Show your support for Mary and our seven other blockaders with a generous donation to help keep them supplied with food and water.

It’s not easy to see our friends disappear up a tree, exposed to the elements, and not know when we will see them again. But knowing what this pipeline is doing to our neighbors and the planet, we are more resolved than ever to keep fighting this pipeline by whatever means we can.

This blockade is a continuation of an unprecedented summer of actions against fossil fuel infrastructure across America, from Montana to Ohio to New York. As a record heat wave baked the country, Americans stood up in unheard of numbers to oppose fossil fuels that are contributing to climate change. Join this growing movement when you sign up now to join one of our upcoming actions. If you were thinking about coming to Texas, now is the time!

 “Climate change killed half a billion trees in Texas last year–and if TransCanada cuts these down, than the dirty oil they send down the pipeline will trigger yet more out-of-control warming,” said climate activist Bill McKibben, who helped lead huge protests in Washington, DC against the pipeline last fall.

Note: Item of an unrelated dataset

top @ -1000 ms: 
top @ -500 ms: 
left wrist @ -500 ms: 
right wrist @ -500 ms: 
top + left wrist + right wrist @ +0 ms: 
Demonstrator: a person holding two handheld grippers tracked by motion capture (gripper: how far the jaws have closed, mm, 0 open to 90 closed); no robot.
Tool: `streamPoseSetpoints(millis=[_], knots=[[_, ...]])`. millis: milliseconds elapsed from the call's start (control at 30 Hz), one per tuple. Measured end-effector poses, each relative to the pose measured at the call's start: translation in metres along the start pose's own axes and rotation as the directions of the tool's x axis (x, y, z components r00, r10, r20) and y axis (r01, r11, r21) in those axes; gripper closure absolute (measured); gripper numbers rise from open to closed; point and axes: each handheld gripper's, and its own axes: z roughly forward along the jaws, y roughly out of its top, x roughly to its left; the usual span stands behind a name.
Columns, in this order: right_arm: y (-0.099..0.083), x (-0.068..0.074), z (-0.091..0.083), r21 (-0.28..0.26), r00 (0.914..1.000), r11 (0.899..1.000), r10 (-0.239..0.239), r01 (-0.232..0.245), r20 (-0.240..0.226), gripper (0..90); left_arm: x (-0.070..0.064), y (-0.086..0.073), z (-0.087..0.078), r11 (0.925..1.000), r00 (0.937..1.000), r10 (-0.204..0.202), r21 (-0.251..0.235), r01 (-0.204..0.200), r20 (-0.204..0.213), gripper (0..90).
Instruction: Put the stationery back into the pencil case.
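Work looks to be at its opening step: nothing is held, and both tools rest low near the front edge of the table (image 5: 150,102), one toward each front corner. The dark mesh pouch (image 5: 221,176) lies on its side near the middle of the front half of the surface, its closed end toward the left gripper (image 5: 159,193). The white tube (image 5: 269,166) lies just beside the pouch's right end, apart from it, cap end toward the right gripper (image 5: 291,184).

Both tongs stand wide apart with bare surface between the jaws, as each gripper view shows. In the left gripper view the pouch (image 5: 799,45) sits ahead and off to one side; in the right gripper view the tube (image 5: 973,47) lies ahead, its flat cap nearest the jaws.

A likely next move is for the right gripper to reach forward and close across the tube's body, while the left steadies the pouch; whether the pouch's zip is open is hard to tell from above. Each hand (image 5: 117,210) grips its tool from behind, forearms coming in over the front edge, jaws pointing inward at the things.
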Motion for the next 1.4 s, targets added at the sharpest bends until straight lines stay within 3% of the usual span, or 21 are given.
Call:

Tar Sands Blockade has already successfully shut down Keystone XL construction for about two-and-a-half days in Livingston, Saltillo, and Winnsboro.

Watch the action packed video from our recent actions and sign up to join us.

“Today’s bold action by these eight brave people demonstrates their resolve to stop this dirty and dangerous pipeline. They understand the severity of the threat and that taking action is less risky than doing nothing,” said Ron Seifert, a spokesperson with Tar Sands Blockade. “We are defending our homes, our communities clean drinking water, our land rights, and a stable, livable climate.”